Most of the designs proposed are fundamentally conservative – impulse vessels might be less at the mercy of the rocket equation than chemical-thrust or even fusion vessels, but trying to balance tonnage and endurance is still a notable concern. They share a number of key design features: For most, the ship is essentially wrapped around a standard ion cannon, with the gun running typically between 90 and 95 percent of the length of the ship. Most carry a minimum weight railgun complement, typically using either two triple barreled turrets or three doubles, while increasing the laser complement either to three or four clusters.


[ ] Casimir Design Studies (New)
While impulse drives are practical, gravitic drives will be a critical component of any future space warfare, primarily because they have even lesser delta-v restrictions than even impulse drives. Designs for a future warship, drawn on a clean sheet and incorporating lessons learned with the Conestoga platform are another step towards building a proper orbital navy.
(progress 121/60: 10 resources per die)

For Casimir, the design space was significantly more open. Aside from the gravitic drives, there were few rules about what had to be submitted in terms of design. Most of the ships took one of two models. The first is what could be best described as a caracole design, building around doing high angle missile engagements, using the constant acceleration of the gravitic drive to produce extreme high velocity snapshots. Primarily built around the Ptolomy-type missile system, these ships are intended to be first responders, getting up to speed and then slinging as many missiles as possible into the teeth of an enemy fleet. The other is essentially a Mjölnir-type design, just using a gravitic drive instead of a fusion drive. Typically, most of these designs go up to either eight or nine railguns from the six of the Mjölnirs.

With both Casimir and Mjolnir, these are, more than anything else, designs, never going to be implemented in full. Rather they are starting points. Once the Initiative builds proper orbital shipyards, and has the capability to build warships properly, there will be other design considerations, not least of which is the possibilities of additional armor and armament, the choices in defensive schema, and personnel versus automation, among other problems. At this point, it is the Initiative beginning in some ways to dream bigger, dream of more than survival and the next war.

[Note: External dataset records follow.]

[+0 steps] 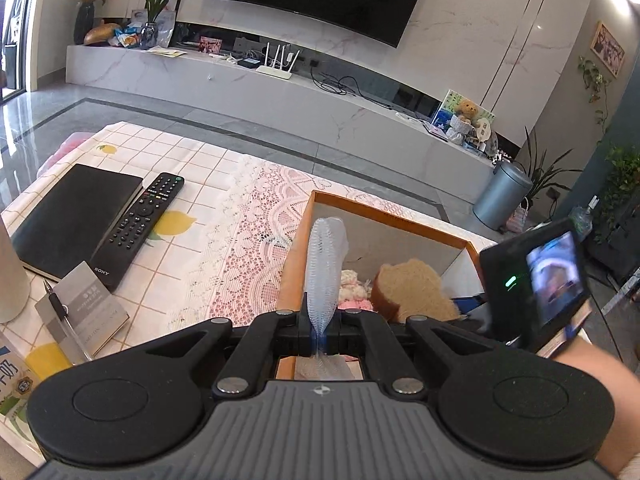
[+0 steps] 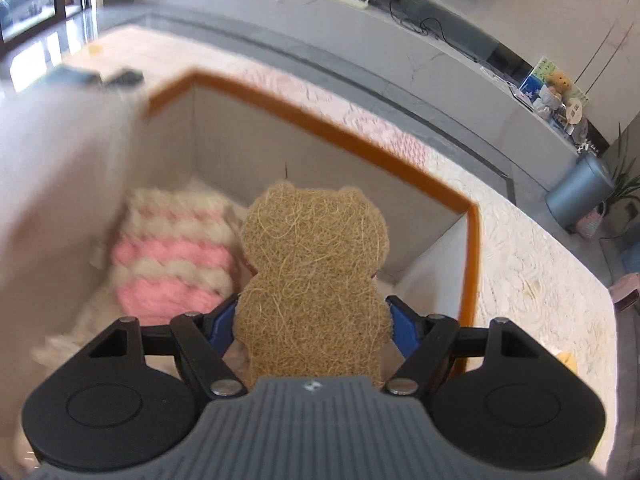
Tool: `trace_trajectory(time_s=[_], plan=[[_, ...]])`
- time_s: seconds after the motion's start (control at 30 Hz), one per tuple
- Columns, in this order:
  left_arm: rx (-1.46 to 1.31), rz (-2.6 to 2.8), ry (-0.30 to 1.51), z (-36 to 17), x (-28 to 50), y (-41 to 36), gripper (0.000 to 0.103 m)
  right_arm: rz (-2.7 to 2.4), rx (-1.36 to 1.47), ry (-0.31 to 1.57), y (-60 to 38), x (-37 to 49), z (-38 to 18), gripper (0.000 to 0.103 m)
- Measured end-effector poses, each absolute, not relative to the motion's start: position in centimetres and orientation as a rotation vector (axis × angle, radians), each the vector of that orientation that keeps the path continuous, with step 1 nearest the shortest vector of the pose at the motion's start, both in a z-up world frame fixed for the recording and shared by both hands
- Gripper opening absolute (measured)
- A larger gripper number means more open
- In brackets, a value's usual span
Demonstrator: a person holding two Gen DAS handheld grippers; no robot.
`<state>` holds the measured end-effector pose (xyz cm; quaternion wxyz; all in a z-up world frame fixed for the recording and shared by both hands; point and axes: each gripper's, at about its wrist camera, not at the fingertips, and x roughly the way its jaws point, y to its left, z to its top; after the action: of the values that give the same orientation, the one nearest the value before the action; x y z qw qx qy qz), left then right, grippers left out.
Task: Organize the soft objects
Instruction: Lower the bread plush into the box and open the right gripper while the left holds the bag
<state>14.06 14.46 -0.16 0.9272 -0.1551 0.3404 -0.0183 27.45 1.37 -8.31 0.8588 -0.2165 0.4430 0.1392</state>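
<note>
The box [image 1: 384,216], orange-rimmed with pale inner walls, stood open on the lace-covered table [image 1: 240,216], and everything else is placed from it.

The left gripper [image 1: 320,334] hung over the box's near-left corner with its jaws closed tight on a thin, ribbed, pale-blue cloth [image 1: 323,268]. The cloth stood up from between the jaws, edge-on, its upper end showing against the box's far inner wall. A short piece of it showed below the jaws.

The right gripper [image 2: 312,326] pointed down into the box from the near side. Its blue pads [image 2: 404,328] stood well apart and pressed on both sides of a flat, bear-shaped fibre pad [image 2: 314,264], tan and wiry. The pad's head end reached over the inside of the box; whether it touched the bottom could not be told. In the left wrist view the same pad [image 1: 412,292] showed inside the box at its right side, with the right gripper's body and a small lit screen just beyond.

A pink-and-cream knitted piece [image 2: 172,256] lay on the box's floor, left of the pad and just beside it. A blurred pale mass filled the left wrist's side of the right view, over the box's left wall; what it was could not be told.

Left of the box, well apart from it, lay a remote [image 1: 140,224], a black notebook [image 1: 72,216] touching the remote's left side, and nearer, a grey booklet [image 1: 84,312] with a pen [image 1: 60,308] on it.
</note>
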Motion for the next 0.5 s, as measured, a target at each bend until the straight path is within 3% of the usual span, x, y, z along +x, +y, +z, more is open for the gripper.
trace_trajectory(time_s=[0.33, 0.4, 0.47, 0.5], plan=[[-0.342, -0.077, 0.676, 0.5, 13.6, 14.3, 0.003, 0.265, -0.549, 0.914, 1.5, 26.4, -9.1, 0.077], [-0.362, -0.107, 0.672, 0.7, 13.5, 14.3, 0.003, 0.246, -0.522, 0.877, 1.2, 25.4, -8.6, 0.081], [-0.371, -0.135, 0.663, 0.9, 13.4, 14.1, 0.003, 0.261, -0.489, 0.815, 0.9, 23.8, -7.7, 0.095], [-0.37, -0.145, 0.66, 0.9, 13.4, 13.9, 0.003, 0.282, -0.48, 0.785, 0.7, 22.9, -7.1, 0.095]])
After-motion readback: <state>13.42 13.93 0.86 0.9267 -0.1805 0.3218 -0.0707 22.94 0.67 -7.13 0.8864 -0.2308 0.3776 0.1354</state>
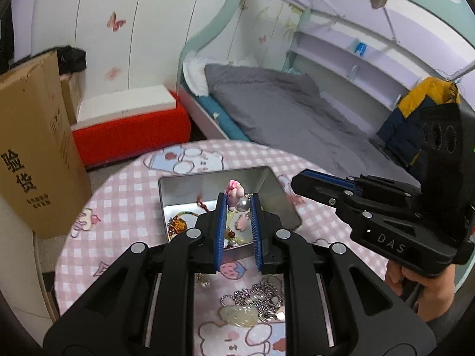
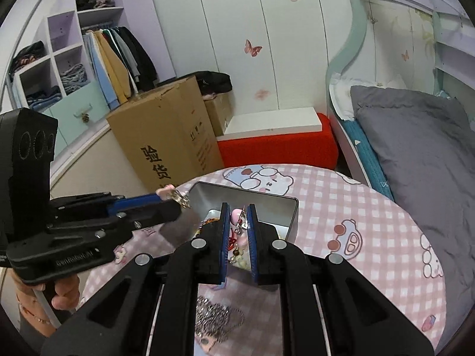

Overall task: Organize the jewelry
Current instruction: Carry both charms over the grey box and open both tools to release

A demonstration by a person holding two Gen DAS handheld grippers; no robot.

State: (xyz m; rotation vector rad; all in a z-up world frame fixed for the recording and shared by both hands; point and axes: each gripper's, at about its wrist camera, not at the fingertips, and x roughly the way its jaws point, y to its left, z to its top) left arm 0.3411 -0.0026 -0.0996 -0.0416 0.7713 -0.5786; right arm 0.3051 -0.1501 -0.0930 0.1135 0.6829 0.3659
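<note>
Overhead, left gripper above tin

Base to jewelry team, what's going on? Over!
Left gripper holding pink charm with pearl over the tin. Right gripper gripping another pink charm. Silver chains waiting on table. Nothing in the way.

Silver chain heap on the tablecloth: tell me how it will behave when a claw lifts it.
The silver chain looks floppy: fine links lie tangled, so it would probably dangle and drag neighbouring loops. Its shiny metal may slip from a shallow pinch.
</note>
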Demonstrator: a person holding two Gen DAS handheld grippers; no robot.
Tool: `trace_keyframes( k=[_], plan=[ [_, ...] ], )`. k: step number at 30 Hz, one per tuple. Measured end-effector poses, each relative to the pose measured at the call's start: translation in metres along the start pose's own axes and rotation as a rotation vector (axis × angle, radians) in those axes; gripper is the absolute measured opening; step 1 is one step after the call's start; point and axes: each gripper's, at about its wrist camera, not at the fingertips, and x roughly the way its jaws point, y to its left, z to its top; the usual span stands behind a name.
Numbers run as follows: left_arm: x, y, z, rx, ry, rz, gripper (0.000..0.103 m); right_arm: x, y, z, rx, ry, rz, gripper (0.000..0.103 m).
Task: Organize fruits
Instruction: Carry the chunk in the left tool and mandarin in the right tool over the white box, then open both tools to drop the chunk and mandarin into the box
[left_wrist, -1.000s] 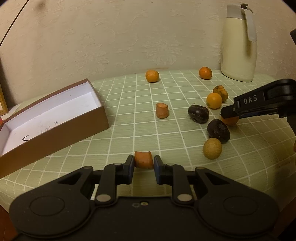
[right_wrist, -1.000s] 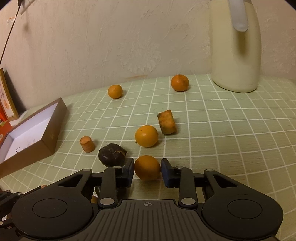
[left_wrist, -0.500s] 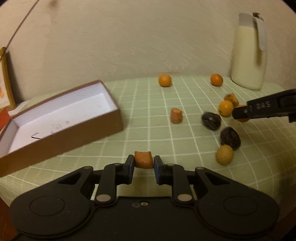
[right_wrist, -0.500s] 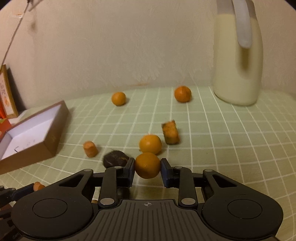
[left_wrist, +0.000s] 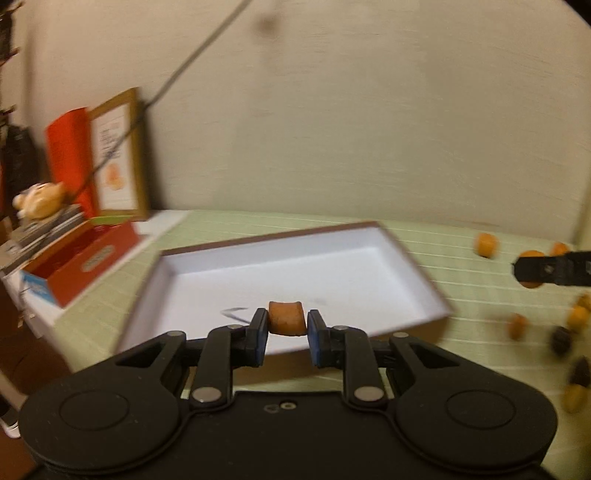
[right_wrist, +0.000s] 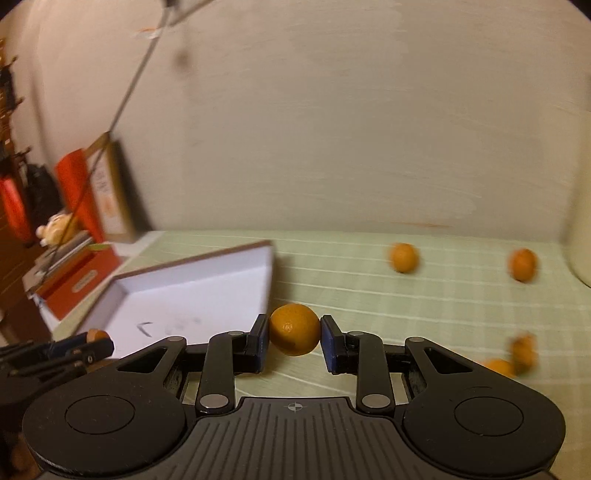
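My left gripper (left_wrist: 286, 325) is shut on a small orange-brown fruit piece (left_wrist: 286, 323), held in the air over the near rim of the shallow brown box with a white inside (left_wrist: 332, 266). My right gripper (right_wrist: 294, 335) is shut on a round orange (right_wrist: 294, 334), held just right of the box's corner (right_wrist: 267, 280). In the right wrist view the left gripper (right_wrist: 88, 345) shows at the lower left with its piece. In the left wrist view the right gripper (left_wrist: 532, 273) shows at the right edge with the orange.
Loose oranges (right_wrist: 404, 257) (right_wrist: 522, 264) and dark fruits (left_wrist: 561, 339) lie blurred on the green checked tablecloth (right_wrist: 406, 314) at the right. A red box (left_wrist: 85, 254), a framed picture (left_wrist: 116, 155) and a small figurine (left_wrist: 38, 201) stand at the left, by the wall.
Both grippers have risen and swung left toward the box, each carrying its fruit. The box now fills the left wrist view, and the pitcher has left both views.
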Motion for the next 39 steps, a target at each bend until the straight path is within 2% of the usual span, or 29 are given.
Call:
trace_keyframes(
  k=[6, 12, 22, 27, 31, 32, 33, 34, 36, 39],
  plan=[
    [0.020, 0.038, 0.005, -0.038, 0.004, 0.090, 0.013, 0.044, 0.034, 0.004, -0.045, 0.031, 0.047, 0.030],
    [0.031, 0.064, 0.002, -0.070, 0.025, 0.147, 0.013, 0.077, 0.041, -0.002, -0.039, 0.062, 0.039, 0.030],
    [0.048, 0.080, -0.010, -0.096, 0.107, 0.171, 0.013, 0.101, 0.042, -0.008, -0.027, 0.099, -0.005, 0.030],
    [0.051, 0.080, -0.010, -0.095, 0.125, 0.170, 0.013, 0.102, 0.040, -0.007, -0.017, 0.088, -0.020, 0.030],
    [0.052, 0.082, -0.009, -0.110, 0.132, 0.197, 0.021, 0.103, 0.039, -0.006, 0.004, 0.088, -0.011, 0.032],
    [0.051, 0.083, -0.008, -0.114, 0.127, 0.200, 0.025, 0.102, 0.038, -0.005, 0.017, 0.085, -0.006, 0.033],
    [0.050, 0.083, -0.007, -0.113, 0.127, 0.203, 0.030, 0.101, 0.037, -0.004, 0.025, 0.081, -0.002, 0.039],
    [0.050, 0.082, -0.007, -0.113, 0.125, 0.211, 0.038, 0.101, 0.037, -0.003, 0.029, 0.078, 0.011, 0.042],
    [0.047, 0.082, -0.006, -0.112, 0.114, 0.211, 0.039, 0.098, 0.041, -0.001, 0.021, 0.059, 0.007, 0.050],
    [0.044, 0.083, -0.005, -0.114, 0.105, 0.206, 0.039, 0.093, 0.042, 0.000, 0.019, 0.040, 0.009, 0.052]
  ],
)
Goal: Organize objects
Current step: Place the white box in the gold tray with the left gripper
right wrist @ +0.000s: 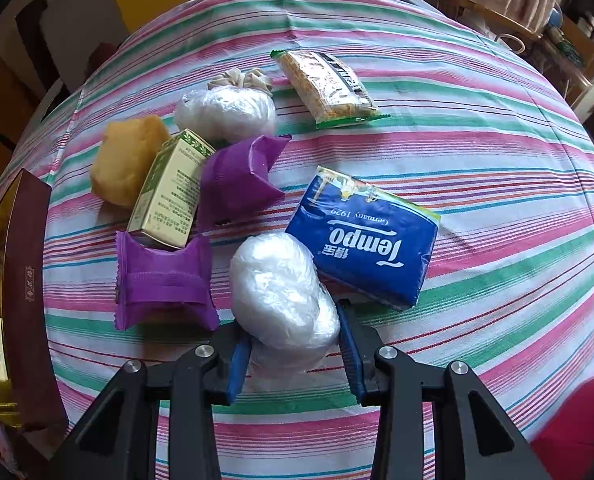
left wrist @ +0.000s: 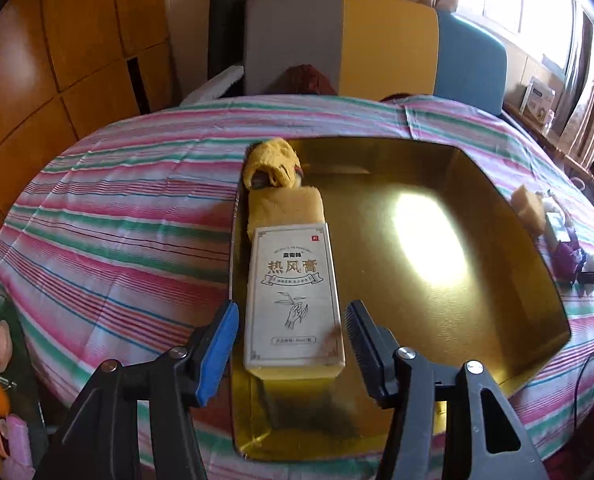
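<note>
A white carton with printed characters (left wrist: 293,280) lies along the left side of the gold tray (left wrist: 497,176), behind it a folded yellow cloth (left wrist: 285,208) and a yellow plush lump (left wrist: 275,162). My left gripper (left wrist: 293,312) straddles the carton's near end, open, its pads a little off both sides. In the right wrist view my right gripper (right wrist: 293,332) is shut on a white plastic-wrapped bundle (right wrist: 281,288) on the striped tablecloth (right wrist: 477,160).
Around the bundle lie a blue Tempo tissue pack (right wrist: 365,240), two purple packets (right wrist: 161,280), a green-and-cream carton (right wrist: 169,192), a yellow sponge (right wrist: 125,156), another white bundle (right wrist: 225,112) and a snack pack (right wrist: 329,84). The tray's maroon outer wall (right wrist: 25,280) stands at left. Chairs (left wrist: 389,44) line the far edge.
</note>
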Motion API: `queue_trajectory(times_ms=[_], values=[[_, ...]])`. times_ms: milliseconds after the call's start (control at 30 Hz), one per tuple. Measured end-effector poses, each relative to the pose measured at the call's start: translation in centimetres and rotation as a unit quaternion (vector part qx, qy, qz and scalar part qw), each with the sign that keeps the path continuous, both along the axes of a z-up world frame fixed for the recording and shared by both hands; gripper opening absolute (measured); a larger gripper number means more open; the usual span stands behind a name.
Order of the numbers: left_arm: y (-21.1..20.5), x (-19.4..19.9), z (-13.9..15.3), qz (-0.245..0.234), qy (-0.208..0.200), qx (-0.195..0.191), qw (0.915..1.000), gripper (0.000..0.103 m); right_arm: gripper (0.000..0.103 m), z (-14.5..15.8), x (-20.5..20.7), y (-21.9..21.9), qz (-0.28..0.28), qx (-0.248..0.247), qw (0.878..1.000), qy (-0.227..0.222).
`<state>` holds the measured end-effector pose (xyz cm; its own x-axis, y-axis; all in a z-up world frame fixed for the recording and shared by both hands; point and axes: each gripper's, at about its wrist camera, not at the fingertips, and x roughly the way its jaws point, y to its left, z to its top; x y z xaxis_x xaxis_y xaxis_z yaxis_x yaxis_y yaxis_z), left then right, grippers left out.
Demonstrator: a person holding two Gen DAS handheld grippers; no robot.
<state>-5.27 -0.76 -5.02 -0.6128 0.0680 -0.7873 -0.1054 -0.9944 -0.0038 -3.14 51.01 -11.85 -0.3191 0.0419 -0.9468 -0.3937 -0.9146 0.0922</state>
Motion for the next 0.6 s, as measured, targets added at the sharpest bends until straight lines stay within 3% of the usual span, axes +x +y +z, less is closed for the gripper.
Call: queue_trajectory(times_ms=[167, 367, 467, 600], values=[[0.0, 1.3, 1.4, -0.009, 0.021, 0.008, 0.9997, 0.057, 0.04, 0.4, 0.4, 0.4, 0.001, -0.004, 1.0, 0.017], [-0.7, 1.9, 1.8, -0.003, 0.025, 0.02, 0.9995, 0.057, 0.04, 4.0, 0.8, -1.2, 0.032, -0.012, 0.994, 0.105], [-1.0, 2.1, 1.8, 0.007, 0.029, 0.021, 0.9993, 0.057, 0.04, 6.7, -1.9, -6.4, 0.069, -0.013, 0.989, 0.129], [-1.3, 2.5, 1.9, 0.017, 0.037, 0.016, 0.999, 0.057, 0.04, 10.6, -0.9, -13.8, 0.135, -0.019, 0.978, 0.158]])
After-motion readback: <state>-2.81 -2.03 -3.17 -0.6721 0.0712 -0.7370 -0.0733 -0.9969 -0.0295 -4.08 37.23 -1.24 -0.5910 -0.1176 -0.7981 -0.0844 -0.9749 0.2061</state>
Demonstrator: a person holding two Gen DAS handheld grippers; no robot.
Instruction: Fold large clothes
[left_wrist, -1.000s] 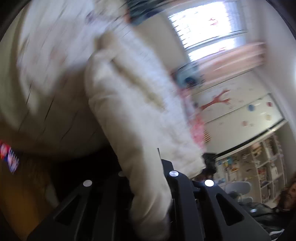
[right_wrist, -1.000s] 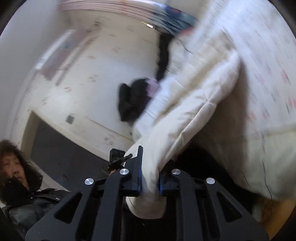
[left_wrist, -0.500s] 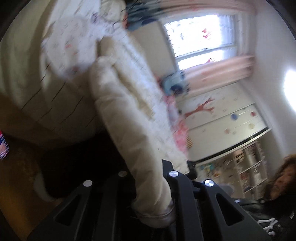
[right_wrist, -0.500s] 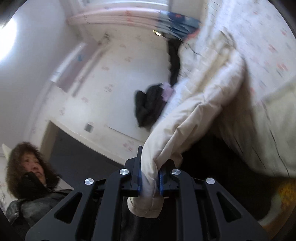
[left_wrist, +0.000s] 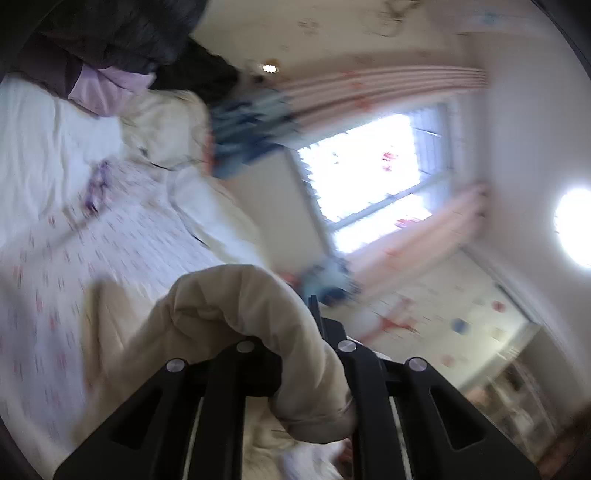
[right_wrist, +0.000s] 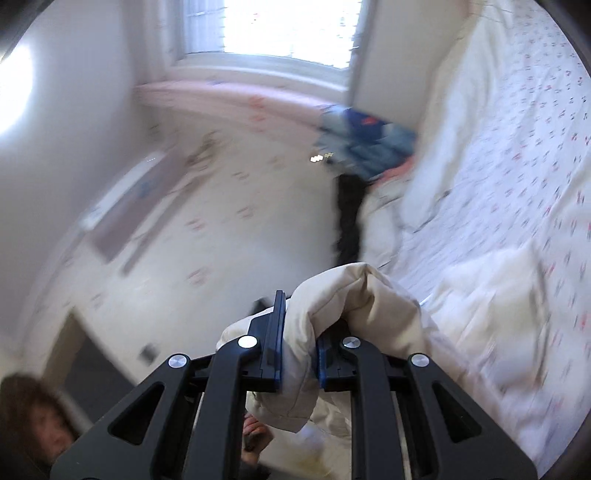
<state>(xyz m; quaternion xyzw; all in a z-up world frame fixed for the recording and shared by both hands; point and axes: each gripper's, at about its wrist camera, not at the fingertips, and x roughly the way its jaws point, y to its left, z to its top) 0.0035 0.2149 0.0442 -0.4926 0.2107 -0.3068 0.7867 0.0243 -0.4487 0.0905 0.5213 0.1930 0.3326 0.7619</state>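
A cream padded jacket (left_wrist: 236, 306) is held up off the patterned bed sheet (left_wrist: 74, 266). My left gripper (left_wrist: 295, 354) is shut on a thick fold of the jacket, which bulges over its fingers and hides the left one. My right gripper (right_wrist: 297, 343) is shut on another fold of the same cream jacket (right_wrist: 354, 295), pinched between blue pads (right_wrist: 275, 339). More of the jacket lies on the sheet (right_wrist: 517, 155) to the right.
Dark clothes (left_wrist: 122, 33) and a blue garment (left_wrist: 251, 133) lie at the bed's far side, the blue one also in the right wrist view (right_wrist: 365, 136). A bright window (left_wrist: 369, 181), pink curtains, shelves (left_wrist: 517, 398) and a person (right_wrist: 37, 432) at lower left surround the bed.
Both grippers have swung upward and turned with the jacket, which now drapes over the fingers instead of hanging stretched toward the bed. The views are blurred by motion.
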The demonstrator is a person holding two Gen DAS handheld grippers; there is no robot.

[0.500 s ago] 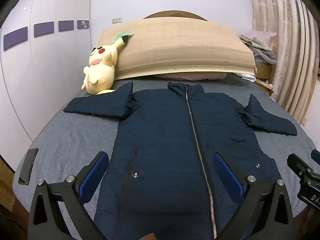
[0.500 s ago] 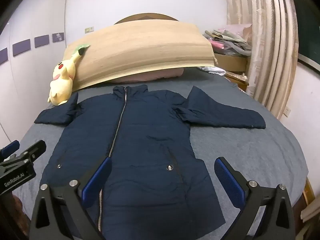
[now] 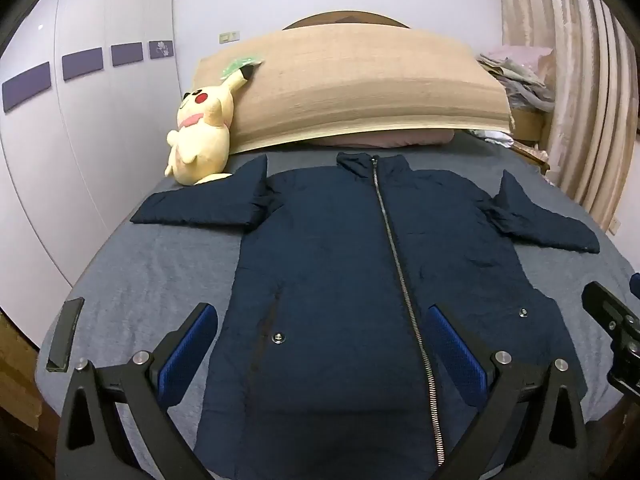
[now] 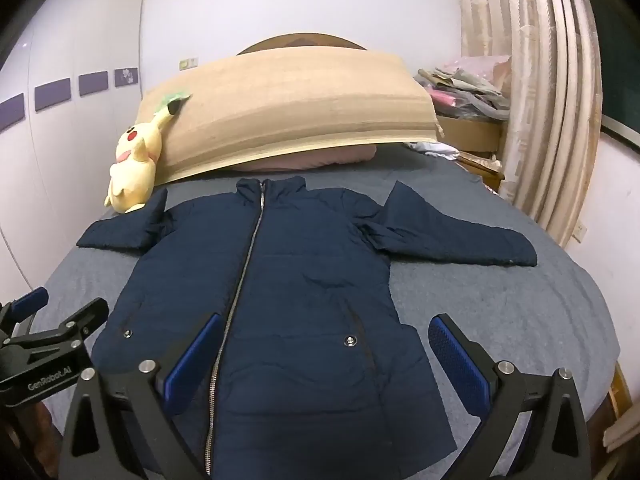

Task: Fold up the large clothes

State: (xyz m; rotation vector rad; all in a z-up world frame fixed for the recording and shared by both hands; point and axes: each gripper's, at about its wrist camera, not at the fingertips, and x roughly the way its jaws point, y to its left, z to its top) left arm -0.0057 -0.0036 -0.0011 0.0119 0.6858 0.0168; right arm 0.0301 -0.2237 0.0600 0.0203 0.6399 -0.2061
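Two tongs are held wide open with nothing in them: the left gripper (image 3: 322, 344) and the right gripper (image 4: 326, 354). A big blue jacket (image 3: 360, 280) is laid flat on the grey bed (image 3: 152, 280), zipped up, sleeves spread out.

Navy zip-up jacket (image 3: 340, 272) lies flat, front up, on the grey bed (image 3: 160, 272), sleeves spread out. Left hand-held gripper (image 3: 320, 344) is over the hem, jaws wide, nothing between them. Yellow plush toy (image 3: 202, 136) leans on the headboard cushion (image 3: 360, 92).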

[ ] Next Generation Armored Vehicle Factories. (Updated)
A new generation of metal, a new breed of machines, for a new kind of war. While the Predator, Guardian, and Pitbull have been the symbols of the height of the Initiative's relative overmatch, that is no longer the case, and it is time for a new generation to take the lead.
Progress 85/450: (30 resources per die) (-6 Energy, -12 Capital Goods, -6 Labour, -3 STUs)

Work has begun on a series of new major factory complexes. While labor supplies are at a premium, the tanks and other vehicles are a priority for an Initiative that needs to be ready to fight the next war, not just this one. Progress so far has mostly been surveying, and site selection, because there are a number of competing priorities. On one hand, one HTSC hybrid electric system is much like any other, with all of the next generation vehicles sharing major parts overlap. From track links and electrical engines, to various weapons systems, in some ways it makes significant sense to centralize parts production. On the other hand, those centralized facilities are fundamentally vulnerable, especially in this new age of high precision low yield nuclear warfare.

These are weapons of offense in most cases, the next war is planned to be an offensive one, a chance to shatter the Brotherhood's war machine once and for all. It would not be enough to stop Kane necessarily, but it would ensure safety and security, and force Kane to find a new way, one hopefully less devastating than another Tiberium War.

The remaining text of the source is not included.